Kudlow called Trump’s tariffs, which he has imposed using national security exemptions in existing trade agreements, “really important” in the president’s push for what he calls “reciprocal” trade agreements.
‘[Trump] wants reciprocity, OK? These are important concepts in the trading game,” Kudlow explained, offering the example of some countries’ tariffs on cars and noting that if a country taxes American cars at 10 percent and the United States taxes that country’s cars at two and a half percent.

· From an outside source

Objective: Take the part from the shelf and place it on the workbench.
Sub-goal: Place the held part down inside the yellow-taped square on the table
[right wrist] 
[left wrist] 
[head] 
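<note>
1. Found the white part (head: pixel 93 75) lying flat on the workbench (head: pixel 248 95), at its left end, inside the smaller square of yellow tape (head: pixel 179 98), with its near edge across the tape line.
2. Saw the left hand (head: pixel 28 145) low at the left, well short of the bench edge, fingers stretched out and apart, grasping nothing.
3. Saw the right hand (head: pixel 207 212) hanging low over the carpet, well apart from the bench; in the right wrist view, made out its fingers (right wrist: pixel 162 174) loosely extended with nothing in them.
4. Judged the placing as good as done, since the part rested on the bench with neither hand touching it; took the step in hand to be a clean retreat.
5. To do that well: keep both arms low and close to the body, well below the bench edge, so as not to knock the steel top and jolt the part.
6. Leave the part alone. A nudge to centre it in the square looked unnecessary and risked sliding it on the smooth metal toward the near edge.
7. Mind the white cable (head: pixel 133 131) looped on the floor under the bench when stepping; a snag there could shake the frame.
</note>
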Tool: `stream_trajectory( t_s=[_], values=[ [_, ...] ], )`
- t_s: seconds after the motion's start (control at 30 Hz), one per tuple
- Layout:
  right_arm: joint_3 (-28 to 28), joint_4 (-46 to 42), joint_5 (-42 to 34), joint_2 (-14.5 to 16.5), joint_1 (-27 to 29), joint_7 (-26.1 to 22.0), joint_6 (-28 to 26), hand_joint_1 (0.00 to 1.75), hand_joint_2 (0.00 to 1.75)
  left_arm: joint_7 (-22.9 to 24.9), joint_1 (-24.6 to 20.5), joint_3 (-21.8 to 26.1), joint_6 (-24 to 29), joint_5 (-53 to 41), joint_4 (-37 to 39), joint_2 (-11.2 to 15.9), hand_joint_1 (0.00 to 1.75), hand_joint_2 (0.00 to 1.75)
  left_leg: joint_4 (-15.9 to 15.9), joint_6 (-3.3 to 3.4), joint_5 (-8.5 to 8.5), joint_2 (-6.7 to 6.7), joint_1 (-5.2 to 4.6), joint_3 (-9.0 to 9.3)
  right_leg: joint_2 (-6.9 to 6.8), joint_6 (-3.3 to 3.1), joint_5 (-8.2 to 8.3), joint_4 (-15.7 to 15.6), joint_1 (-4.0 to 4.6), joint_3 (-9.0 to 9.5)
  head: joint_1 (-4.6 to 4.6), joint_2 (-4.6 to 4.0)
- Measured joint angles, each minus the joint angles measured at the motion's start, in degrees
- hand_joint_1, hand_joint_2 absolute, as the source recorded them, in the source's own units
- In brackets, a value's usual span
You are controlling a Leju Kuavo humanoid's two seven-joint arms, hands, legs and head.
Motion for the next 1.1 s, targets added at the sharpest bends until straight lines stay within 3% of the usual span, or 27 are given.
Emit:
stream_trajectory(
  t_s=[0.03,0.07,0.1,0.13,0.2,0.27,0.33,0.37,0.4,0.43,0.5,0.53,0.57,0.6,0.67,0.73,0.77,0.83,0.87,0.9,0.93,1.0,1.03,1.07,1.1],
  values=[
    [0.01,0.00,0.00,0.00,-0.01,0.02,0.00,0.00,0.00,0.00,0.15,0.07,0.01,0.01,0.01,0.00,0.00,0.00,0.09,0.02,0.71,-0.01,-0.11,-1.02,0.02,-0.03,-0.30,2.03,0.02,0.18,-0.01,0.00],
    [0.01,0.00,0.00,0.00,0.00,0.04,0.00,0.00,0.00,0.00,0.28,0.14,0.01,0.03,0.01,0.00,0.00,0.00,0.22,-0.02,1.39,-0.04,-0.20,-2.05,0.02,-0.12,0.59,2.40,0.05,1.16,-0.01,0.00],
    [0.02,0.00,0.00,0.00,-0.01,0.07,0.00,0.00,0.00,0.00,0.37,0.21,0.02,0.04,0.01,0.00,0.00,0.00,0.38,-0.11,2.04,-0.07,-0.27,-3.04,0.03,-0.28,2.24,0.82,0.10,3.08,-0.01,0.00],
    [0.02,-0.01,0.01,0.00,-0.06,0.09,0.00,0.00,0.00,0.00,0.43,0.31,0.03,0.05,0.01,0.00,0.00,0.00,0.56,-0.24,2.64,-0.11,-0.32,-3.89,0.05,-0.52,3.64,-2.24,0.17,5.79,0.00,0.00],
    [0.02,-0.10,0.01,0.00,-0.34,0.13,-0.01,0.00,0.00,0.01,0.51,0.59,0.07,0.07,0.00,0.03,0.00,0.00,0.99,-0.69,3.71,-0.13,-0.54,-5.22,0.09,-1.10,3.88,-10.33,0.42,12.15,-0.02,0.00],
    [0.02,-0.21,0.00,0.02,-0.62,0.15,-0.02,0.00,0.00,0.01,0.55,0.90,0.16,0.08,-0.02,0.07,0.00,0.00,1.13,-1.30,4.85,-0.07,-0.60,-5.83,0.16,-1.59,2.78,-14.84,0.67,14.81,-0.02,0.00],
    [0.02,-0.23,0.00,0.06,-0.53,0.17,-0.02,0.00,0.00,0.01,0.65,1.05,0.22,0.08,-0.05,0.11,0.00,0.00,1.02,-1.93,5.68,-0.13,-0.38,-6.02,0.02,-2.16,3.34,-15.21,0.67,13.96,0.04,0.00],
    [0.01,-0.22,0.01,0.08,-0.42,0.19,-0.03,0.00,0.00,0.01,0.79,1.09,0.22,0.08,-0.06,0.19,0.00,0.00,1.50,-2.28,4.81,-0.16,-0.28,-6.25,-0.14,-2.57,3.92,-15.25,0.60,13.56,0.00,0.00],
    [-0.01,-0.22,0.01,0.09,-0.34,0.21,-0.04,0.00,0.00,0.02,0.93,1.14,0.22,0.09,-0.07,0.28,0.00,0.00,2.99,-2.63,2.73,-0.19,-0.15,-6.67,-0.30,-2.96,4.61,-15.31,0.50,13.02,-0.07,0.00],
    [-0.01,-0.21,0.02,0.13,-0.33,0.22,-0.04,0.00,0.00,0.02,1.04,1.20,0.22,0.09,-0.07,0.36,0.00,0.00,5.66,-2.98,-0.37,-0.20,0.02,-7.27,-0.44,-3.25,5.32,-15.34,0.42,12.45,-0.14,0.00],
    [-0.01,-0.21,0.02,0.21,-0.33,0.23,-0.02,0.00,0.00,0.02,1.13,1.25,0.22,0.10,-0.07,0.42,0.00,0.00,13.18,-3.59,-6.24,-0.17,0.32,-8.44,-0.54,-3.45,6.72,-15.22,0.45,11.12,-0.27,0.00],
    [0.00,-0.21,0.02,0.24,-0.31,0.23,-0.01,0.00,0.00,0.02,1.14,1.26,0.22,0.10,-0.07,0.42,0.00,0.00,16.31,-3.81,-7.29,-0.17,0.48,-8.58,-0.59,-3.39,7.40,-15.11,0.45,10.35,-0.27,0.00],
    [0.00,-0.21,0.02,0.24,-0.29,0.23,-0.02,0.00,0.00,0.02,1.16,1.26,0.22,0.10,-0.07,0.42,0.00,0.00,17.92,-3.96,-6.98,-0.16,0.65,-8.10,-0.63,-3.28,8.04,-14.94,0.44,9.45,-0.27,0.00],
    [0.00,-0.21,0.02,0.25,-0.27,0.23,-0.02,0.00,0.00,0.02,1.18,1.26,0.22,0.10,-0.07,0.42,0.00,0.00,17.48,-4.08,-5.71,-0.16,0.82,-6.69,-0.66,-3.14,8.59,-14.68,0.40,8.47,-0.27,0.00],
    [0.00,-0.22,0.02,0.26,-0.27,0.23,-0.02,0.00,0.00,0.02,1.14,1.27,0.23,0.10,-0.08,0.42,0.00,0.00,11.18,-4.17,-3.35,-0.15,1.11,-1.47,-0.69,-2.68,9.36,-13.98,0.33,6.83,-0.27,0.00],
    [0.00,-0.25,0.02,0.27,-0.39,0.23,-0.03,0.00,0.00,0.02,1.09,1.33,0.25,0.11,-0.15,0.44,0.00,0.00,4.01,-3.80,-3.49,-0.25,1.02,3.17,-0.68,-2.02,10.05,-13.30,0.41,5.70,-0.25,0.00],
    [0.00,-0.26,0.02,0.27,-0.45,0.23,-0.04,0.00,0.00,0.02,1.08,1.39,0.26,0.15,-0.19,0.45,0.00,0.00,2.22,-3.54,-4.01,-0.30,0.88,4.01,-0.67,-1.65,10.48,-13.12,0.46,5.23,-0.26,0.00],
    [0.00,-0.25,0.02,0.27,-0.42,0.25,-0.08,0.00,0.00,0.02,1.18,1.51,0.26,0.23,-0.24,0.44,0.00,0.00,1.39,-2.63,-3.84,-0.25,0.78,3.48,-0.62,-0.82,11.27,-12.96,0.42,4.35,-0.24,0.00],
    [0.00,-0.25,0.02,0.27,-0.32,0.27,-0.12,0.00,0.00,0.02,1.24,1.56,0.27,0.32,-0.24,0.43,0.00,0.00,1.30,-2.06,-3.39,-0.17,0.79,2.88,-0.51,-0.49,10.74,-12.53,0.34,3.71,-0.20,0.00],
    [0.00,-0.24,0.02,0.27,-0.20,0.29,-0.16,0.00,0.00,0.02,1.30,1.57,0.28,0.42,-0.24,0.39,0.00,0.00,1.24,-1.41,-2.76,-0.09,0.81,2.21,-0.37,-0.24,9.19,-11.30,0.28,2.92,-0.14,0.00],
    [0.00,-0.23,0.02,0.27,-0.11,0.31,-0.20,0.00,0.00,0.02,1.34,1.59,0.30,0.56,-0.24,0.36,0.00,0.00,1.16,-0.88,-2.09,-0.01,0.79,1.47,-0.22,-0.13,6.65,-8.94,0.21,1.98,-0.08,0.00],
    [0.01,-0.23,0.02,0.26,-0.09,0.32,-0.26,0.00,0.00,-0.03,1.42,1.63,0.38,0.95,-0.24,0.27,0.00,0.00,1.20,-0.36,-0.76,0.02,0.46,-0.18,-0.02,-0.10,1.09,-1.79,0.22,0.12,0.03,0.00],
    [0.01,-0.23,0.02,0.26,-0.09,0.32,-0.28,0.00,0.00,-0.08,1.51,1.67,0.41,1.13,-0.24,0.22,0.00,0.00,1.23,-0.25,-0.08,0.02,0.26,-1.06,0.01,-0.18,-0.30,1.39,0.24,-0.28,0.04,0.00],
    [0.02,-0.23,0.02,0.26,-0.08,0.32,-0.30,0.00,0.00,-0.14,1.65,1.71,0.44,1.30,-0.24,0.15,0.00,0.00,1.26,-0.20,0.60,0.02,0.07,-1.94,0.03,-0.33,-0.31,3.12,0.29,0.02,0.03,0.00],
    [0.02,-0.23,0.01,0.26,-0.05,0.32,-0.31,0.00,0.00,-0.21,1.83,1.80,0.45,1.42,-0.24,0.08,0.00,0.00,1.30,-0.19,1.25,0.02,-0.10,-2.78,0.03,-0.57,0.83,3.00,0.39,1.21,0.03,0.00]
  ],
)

Such a situation “needs to be changed,” he said.
While Trump has long railed against other countries tariffs — particularly those levied on American goods by China — his rhetoric on trade has mostly focused on trade deficits, which can often have less to do with tariffs as much as other countries having different resources and different economies. Although the United States does run a trade deficit with many countries in terms of goods sold, it more often runs a surplus when it comes to services because of the United States’ world-leading technology industry.
His focus on deficits was on full display Friday morning when he took to Twitter to rail against Canada a day after Canadian Prime Minister Justin Trudeau railed against Trump’s decision to no longer exempt Canada from the 10 percent tariff on Aluminium and the 25 percent tariff on steel imposed earlier this year.
In a statement Thursday, Trudeau had called Trump’s decision “totally unacceptable” and “an affront” to one of America’s oldest allies, whose soldiers have fought and died alongside their neighbors.
“We have to believe at some point common sense will prevail,” said Trudeau. “But we see no sign of that in the U.S. action today.” He also called the development a “turning point in the Canada-U.S. relationship.”
Trump responded overnight with a statement declaring that the US “has been taken advantage of for many decades on trade” and that “those days are over” before recounting a message conveyed to Trudeau: “The United State [sic] will agree to a fair deal, or there will be no deal at all.”
He continued his tirade Friday morning with a tweet in which he claimed that Canada “has treated our Agricultural business and Farmers very poorly for a very long period of time” and called one of America’s largest trading partners ” Highly restrictive on Trade!”
“They must open their markets and take down their trade barriers! They report a really high surplus on trade with us. Do Timber & Lumber in U.S.?”
When Kudlow was asked if Trump’s frequent invocation of trade deficits — with the implication that countries must buy more American goods instead of lowering barriers to entry — was an example of mercantilist (in which one country is forced to buy goods from another, a frequent occurrence in colonial economies) thinking, Kudlow exclaimed: “No, man!” and changed the subject back to tariffs by adding that “the best way to solve trade barriers is to lower the barriers.”
Despite Trump’s frequent denunciations of trade agreements, Kudlow maintained that the president is a “free trader,” but added a caveat:
You’ve got to clear away the debris of unfair and illegal trading practice which has come to litter the world trading system which is badly in need of reform,” he said. “If you can take that and clear that debris, you’ll have the proverbial rainbow at the end of which is a pot of gold, and if you open up that pot, we will have faster economic growth.”